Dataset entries

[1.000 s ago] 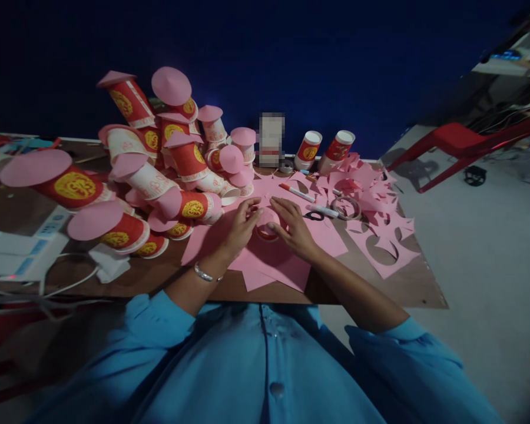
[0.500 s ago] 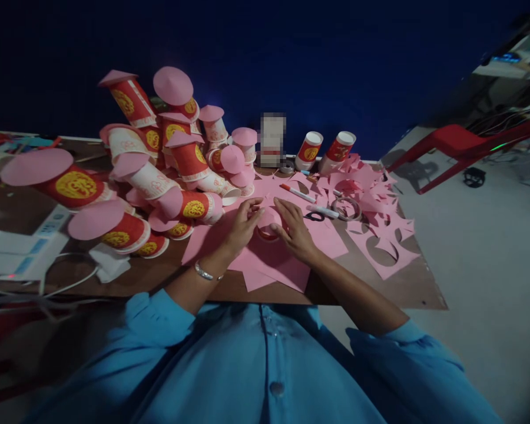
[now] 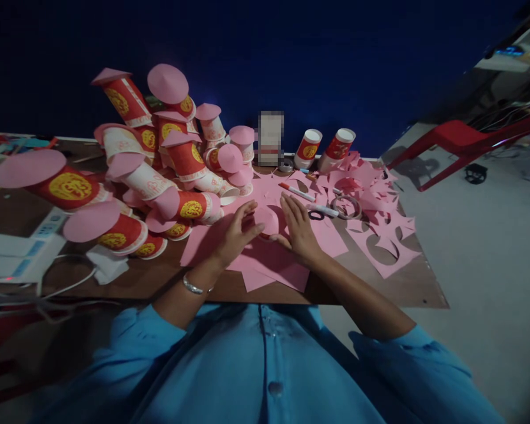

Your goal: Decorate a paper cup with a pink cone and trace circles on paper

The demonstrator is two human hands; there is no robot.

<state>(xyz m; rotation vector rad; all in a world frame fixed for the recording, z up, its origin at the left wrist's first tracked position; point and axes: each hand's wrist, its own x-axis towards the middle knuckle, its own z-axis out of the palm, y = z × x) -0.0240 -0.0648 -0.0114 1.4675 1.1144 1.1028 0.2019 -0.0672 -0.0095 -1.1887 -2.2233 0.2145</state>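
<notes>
A pink paper cone (image 3: 266, 221) sits on top of a paper cup between my hands. Most of that cup is hidden under the cone. My left hand (image 3: 237, 234) curves around the left side, its fingers apart and its thumb at the cone's edge. On the other side, my right hand (image 3: 301, 232) has its fingers stretched out and its thumb near the cup's lower rim. Whether that thumb touches the cup I cannot tell. Pink paper sheets (image 3: 276, 272) lie beneath the cup and both hands.
Several cups with pink cone tops (image 3: 189, 209) are piled at left. A power strip (image 3: 39, 247) lies left. Markers (image 3: 322, 209), a tape roll (image 3: 347, 206), scissors (image 3: 317, 215) and cut paper scraps (image 3: 380, 229) lie right. Two cup stacks (image 3: 309, 148) stand behind.
My hands have spread apart from the cone, the left moving left and the right slightly right. More of the cone now shows. The view has shifted slightly.
</notes>
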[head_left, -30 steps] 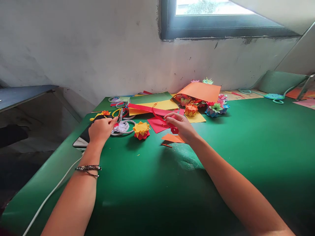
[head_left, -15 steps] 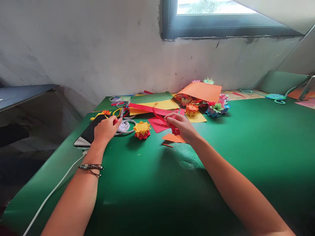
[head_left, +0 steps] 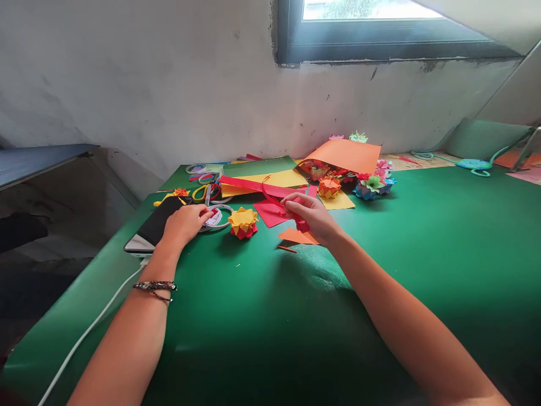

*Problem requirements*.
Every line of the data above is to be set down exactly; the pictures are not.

*Solution*.
[1.000 s ago] 
[0.500 s ago] 
[now] 

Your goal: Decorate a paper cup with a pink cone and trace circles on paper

The demonstrator is two human hands; there is no robot.

<state>(xyz m; rotation vector rad; all in a world frame fixed for the recording, z up, its origin at the left wrist's first tracked position; point and axes: each hand's wrist, its own x-axis towards the middle knuckle, its own z-axis out of the palm, y = z × x) -0.0240 -0.0648 -0.0114 1.4675 1.1144 1.1028 0.2019 -0.0672 -0.0095 -1.1887 -2.2233 0.2145</state>
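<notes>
A pink paper cone (image 3: 266, 221) sits on top of a paper cup between my hands. Most of that cup is hidden under the cone. My left hand (image 3: 237, 234) curves around the left side, its fingers apart and its thumb at the cone's edge. On the other side, my right hand (image 3: 301, 232) has its fingers stretched out and its thumb near the cup's lower rim. Whether that thumb touches the cup I cannot tell. Pink paper sheets (image 3: 276, 272) lie beneath the cup and both hands.
Several cups with pink cone tops (image 3: 189, 209) are piled at left. A power strip (image 3: 39, 247) lies left. Markers (image 3: 322, 209), a tape roll (image 3: 347, 206), scissors (image 3: 317, 215) and cut paper scraps (image 3: 380, 229) lie right. Two cup stacks (image 3: 309, 148) stand behind.
My hands have spread apart from the cone, the left moving left and the right slightly right. More of the cone now shows. The view has shifted slightly.
</notes>
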[head_left, -30 steps] 
[head_left, -15 steps] 
[head_left, +0 steps] 

The requested output has been given in full.